→ **ACTION ITEM**:
Below are entries; print them exactly from the first line through the one containing "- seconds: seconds".
· · · · · · ·
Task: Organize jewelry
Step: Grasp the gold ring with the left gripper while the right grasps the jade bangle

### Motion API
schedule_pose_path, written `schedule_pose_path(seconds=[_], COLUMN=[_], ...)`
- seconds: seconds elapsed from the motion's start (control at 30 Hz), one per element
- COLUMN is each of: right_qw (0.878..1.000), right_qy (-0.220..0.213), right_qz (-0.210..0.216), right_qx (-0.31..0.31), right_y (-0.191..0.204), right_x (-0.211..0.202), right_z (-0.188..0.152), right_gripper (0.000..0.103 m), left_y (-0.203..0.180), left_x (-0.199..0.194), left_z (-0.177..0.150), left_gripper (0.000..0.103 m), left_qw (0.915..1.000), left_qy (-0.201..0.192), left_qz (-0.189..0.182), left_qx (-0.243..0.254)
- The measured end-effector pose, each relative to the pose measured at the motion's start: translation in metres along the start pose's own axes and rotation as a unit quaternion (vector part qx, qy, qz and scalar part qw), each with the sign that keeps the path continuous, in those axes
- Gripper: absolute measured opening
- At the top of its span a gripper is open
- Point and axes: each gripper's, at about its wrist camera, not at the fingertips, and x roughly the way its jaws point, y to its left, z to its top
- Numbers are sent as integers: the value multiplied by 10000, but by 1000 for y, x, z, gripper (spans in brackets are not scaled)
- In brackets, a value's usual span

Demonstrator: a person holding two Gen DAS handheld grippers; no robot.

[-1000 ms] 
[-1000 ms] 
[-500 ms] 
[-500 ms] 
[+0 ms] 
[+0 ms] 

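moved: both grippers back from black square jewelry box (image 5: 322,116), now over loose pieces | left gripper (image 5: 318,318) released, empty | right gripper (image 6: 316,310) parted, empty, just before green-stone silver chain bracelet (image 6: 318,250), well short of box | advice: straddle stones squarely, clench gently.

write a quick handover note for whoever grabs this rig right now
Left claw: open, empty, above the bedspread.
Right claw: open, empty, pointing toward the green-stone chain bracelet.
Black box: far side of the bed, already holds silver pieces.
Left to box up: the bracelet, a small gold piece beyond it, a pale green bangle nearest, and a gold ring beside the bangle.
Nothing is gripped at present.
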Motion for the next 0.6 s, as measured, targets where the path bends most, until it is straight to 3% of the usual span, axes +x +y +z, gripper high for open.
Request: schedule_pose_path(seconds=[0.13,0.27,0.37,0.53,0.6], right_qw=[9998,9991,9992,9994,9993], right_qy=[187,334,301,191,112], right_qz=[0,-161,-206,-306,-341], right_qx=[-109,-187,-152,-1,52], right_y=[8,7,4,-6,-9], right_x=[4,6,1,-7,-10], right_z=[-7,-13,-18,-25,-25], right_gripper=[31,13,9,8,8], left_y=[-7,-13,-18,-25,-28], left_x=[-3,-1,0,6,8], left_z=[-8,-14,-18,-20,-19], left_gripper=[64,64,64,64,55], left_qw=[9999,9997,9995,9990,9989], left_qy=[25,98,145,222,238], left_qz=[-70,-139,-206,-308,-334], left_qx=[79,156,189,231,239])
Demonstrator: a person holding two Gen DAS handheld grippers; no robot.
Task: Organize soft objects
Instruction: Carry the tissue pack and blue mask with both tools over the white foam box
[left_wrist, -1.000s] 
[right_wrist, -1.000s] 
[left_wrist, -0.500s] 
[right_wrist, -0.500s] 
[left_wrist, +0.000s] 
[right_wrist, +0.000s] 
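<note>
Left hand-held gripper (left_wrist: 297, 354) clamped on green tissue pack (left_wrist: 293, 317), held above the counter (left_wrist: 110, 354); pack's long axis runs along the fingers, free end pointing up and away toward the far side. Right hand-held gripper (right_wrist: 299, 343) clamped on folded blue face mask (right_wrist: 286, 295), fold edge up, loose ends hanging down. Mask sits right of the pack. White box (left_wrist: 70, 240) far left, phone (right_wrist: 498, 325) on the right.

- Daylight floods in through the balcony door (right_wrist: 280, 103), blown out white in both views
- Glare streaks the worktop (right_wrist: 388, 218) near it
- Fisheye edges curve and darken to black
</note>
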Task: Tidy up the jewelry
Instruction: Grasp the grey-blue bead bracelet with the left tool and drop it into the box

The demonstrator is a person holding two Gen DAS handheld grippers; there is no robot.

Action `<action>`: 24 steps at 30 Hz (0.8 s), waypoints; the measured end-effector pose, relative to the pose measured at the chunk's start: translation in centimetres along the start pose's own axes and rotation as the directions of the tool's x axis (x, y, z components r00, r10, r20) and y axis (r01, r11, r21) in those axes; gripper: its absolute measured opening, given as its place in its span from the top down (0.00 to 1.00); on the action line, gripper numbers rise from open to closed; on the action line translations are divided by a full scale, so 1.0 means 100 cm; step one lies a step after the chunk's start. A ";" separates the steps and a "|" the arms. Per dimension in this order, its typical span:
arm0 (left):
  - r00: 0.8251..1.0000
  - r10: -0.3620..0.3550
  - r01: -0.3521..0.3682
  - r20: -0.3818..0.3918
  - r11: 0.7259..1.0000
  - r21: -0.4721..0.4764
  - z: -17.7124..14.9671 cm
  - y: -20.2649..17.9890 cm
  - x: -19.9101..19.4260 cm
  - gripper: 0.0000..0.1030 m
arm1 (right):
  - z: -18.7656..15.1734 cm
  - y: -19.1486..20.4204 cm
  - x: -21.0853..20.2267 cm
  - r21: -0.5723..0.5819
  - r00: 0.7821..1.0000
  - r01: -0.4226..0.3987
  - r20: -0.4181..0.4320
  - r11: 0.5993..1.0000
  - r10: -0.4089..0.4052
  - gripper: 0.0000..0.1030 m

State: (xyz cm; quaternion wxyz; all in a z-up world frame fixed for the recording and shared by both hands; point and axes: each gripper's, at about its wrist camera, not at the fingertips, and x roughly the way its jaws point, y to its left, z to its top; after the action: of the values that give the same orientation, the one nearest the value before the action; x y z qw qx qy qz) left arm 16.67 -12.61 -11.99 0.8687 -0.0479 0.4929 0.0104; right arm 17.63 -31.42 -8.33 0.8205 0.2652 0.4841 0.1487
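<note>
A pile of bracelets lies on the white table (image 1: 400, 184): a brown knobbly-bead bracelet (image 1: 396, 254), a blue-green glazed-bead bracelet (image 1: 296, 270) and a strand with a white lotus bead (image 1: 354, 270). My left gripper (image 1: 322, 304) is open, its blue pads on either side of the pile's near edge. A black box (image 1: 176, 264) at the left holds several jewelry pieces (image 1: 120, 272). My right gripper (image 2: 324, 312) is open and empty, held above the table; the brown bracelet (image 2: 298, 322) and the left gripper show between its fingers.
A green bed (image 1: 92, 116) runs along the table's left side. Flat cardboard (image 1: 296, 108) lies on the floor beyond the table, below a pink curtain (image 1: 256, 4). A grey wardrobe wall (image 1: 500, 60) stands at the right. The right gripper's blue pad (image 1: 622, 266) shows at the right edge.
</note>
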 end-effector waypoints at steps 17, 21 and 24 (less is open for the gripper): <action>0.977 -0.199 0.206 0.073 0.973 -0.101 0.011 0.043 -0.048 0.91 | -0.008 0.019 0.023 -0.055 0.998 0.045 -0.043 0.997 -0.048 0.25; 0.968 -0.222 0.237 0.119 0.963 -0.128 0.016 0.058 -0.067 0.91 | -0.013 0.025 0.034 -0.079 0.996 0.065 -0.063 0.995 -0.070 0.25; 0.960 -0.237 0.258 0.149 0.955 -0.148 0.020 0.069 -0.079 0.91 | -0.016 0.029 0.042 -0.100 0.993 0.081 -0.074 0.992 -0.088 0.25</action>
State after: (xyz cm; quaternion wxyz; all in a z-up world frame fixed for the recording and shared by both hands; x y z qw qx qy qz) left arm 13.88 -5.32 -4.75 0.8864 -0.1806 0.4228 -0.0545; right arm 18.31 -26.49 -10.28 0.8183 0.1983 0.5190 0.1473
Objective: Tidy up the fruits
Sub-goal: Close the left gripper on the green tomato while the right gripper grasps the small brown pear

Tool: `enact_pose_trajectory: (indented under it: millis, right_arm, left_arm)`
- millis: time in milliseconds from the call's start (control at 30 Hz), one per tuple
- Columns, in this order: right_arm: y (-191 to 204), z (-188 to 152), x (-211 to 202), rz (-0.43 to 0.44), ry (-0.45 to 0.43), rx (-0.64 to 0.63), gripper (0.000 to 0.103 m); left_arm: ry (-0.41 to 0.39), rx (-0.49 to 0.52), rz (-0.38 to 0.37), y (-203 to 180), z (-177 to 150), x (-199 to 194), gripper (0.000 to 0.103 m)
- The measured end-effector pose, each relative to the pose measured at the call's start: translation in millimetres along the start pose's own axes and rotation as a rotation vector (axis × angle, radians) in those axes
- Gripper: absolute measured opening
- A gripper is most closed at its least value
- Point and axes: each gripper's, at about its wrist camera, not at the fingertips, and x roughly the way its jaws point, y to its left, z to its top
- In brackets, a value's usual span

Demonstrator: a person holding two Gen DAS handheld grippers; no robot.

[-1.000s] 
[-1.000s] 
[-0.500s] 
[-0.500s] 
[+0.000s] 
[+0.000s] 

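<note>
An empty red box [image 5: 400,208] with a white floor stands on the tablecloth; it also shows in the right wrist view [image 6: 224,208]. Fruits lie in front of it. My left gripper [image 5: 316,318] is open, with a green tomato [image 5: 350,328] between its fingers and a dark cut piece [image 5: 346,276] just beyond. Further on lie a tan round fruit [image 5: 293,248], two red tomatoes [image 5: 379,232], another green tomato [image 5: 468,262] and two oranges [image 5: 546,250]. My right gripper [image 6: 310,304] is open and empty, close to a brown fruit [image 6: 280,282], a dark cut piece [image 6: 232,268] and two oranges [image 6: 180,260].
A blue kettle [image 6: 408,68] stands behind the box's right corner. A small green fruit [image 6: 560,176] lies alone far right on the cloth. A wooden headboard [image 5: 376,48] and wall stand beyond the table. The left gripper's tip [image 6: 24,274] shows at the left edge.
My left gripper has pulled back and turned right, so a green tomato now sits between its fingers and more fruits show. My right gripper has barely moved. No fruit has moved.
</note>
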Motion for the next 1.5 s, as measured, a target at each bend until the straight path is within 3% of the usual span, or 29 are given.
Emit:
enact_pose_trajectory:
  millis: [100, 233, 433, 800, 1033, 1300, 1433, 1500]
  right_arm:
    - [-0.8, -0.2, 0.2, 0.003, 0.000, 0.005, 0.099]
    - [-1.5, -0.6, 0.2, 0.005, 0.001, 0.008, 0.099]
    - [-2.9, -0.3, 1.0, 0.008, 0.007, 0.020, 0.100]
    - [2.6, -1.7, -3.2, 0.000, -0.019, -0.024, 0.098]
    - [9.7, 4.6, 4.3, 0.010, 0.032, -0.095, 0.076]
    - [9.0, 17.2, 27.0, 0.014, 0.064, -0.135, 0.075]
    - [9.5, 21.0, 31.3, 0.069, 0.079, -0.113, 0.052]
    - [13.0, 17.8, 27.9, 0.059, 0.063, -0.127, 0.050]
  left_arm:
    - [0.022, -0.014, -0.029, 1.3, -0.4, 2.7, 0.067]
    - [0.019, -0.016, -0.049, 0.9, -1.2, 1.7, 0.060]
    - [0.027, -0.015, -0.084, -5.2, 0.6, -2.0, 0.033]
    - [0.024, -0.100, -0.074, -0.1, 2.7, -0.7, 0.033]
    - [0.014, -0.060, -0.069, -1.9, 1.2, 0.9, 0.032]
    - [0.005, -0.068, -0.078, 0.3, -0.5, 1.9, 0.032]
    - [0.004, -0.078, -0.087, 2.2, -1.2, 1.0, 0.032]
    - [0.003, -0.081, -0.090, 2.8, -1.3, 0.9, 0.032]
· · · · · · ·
→ **FINISHED TASK**:
Task: Organize jewelry
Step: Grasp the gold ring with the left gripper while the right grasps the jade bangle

### Motion API
schedule_pose_path, written `schedule_pose_path(seconds=[_], COLUMN=[_], ...)`
- seconds: seconds elapsed from the motion's start (control at 30 Hz), one per element

Nothing else belongs in the answer.